Late one night, in the quiet solitude of his lab, amidst the bubbling of strange, colorful liquids, Zhang Tian held up a single, finished product. It was a pill, the size of a longan fruit. It was a translucent, water-blue color, and it shimmered with a gentle, pure light, as if it held a piece of the clear, midday sky within it.
'Mystic Water Pill,' he thought, a deep, profound sense of satisfaction washing over him. He had done it. By combining the foundational principles of the Breaking Clan with the more esoteric, and "strange" aspects of the Tang Sect's alchemy, he had recreated a mystical pill from the future that would be developed more than ten thousand years later in this world.
'It can permanently enhance a person's innate talent by one full level,' he recalled its properties. 'And for anyone under Level 30, it provides a direct, clean boost to their next spirit rank.'
His movements now practiced and efficient, he created two more.
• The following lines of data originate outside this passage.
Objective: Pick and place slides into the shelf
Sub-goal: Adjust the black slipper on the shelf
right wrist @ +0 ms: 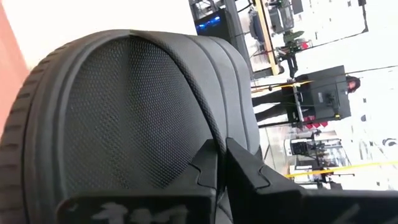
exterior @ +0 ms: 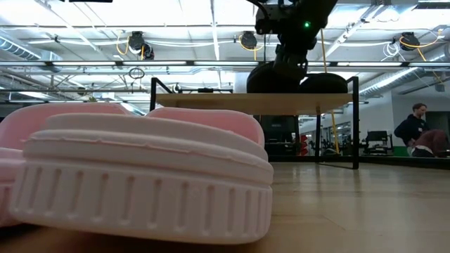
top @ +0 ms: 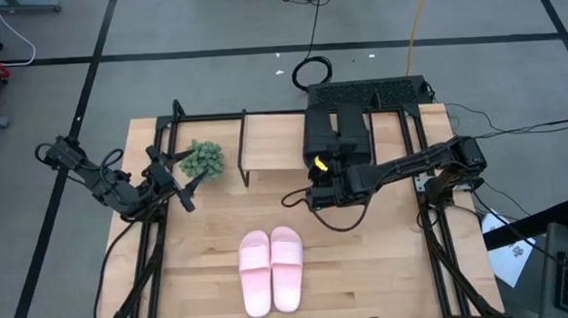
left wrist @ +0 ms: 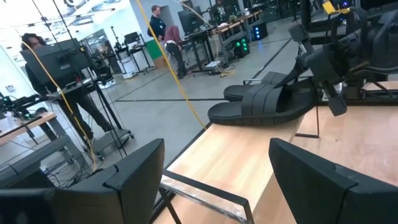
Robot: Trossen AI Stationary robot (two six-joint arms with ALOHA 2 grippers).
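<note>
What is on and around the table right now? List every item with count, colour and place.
Black slides: two, black, side by side on the shelf's right part.
Pink slides: two, light pink, side by side on the table's near middle.
Shelf: one, light wood top, black legs, at the table's far side.
Plant: one, green, left of the shelf.
Table: one, light wood.
People: several, in the room behind.
Left gripper: open, empty, near the plant.
Right gripper: shut, at the black slides' near ends.

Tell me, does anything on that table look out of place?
Only a small green plant beside the shelf; it's no shoe. The black slides sit neatly on the shelf with the right gripper at their edge; the pink slides wait side by side on the table.
</note>
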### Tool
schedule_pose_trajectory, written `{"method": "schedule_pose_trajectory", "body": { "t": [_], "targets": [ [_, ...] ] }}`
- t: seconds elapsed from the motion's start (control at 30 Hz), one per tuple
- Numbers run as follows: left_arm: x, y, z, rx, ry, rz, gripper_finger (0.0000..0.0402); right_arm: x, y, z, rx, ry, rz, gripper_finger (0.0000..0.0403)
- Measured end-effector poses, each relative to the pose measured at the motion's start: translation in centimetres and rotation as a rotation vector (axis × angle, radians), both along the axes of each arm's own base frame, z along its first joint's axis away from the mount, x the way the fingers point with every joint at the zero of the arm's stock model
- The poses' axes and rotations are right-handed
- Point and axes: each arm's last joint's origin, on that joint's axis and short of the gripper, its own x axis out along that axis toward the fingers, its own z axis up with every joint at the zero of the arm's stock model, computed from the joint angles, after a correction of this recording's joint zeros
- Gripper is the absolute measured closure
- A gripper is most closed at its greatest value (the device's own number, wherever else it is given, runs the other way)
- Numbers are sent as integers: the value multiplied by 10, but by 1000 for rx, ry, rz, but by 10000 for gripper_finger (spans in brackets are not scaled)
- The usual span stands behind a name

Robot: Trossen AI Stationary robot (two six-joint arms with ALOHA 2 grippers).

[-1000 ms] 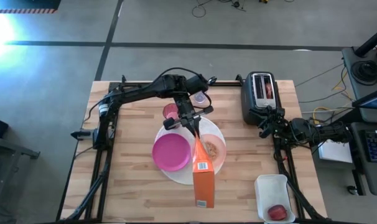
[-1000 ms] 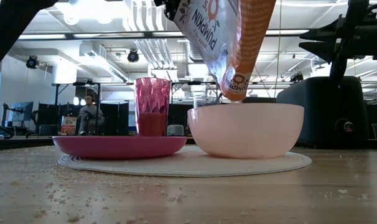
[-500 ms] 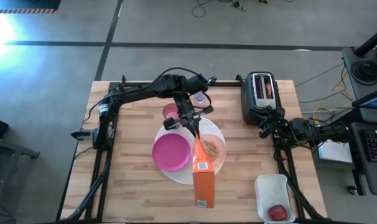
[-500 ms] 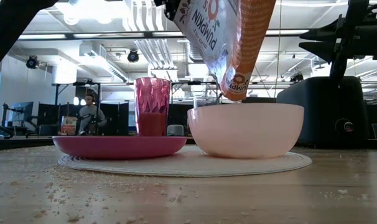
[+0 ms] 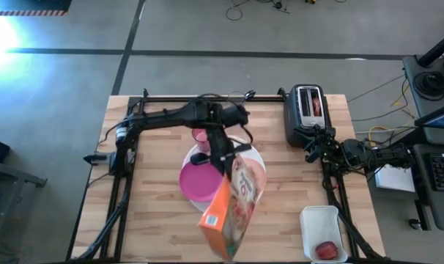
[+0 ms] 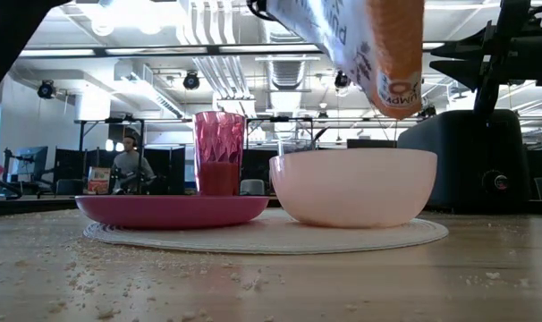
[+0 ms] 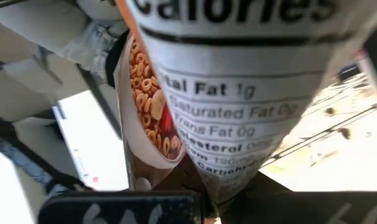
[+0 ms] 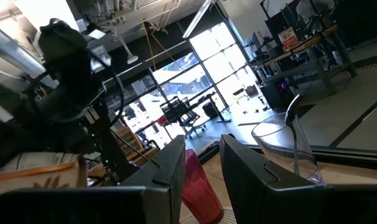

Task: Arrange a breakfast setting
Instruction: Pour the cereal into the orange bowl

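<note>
While left gripper (image 5: 223, 160) is clamping orange cardboard cereal box (image 5: 231, 213) tight, box is hanging tilted above peach bowl (image 6: 353, 185) and large round white plate (image 6: 262, 235). Peach bowl and magenta bowl (image 6: 171, 210) are sitting side by side on plate; pink translucent tumbler (image 6: 219, 152) is standing behind. Right gripper (image 5: 314, 149) is waiting beside black-and-silver toaster (image 5: 305, 113), fingers (image 8: 170, 168) standing slightly apart, holding nothing. Small red fruit (image 5: 326, 250) is lying in white rectangular tub (image 5: 315, 218).
</note>
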Motion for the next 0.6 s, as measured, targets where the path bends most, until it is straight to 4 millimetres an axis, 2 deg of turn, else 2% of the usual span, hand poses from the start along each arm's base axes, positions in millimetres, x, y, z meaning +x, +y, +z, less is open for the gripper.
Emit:
{"method": "schedule_pose_trajectory", "body": {
  "t": [0.1, 0.23, 0.47, 0.6],
  "targets": [
    [-6, -11, -1, 34, -18, -50, 402, 0, 0, 0, 0, 0, 0, 312],
    [-24, -20, 0, 161, -38, -117, 402, 0, 0, 0, 0, 0, 0, 312],
    [-49, -19, 9, 557, -166, -209, 402, 0, 0, 0, 0, 0, 0, 312],
    [-62, -27, 22, 733, -269, -275, 402, 0, 0, 0, 0, 0, 0, 312]
  ]
}}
He then moved on to his next project, creating a small batch of simpler, but still incredibly valuable, Spirit Ascension Pills, each one capable of providing a single, clean level-up with no side effects.
Finally, he focused on attribute enhancement. Using the blood of a thousand-year-old Ice Silkworm and a Deep Sea Whale from the sect's vast inventory, he created a series of pills that radiated a chilling, potent aura, specifically designed to nourish and strengthen water and ice-attribute spirits.
He looked at the small, precious collection of pills on his workbench. The gifts were ready. The tools that would elevate his friends, and himself, to a level of power that the world was not yet ready for, were complete. It was time.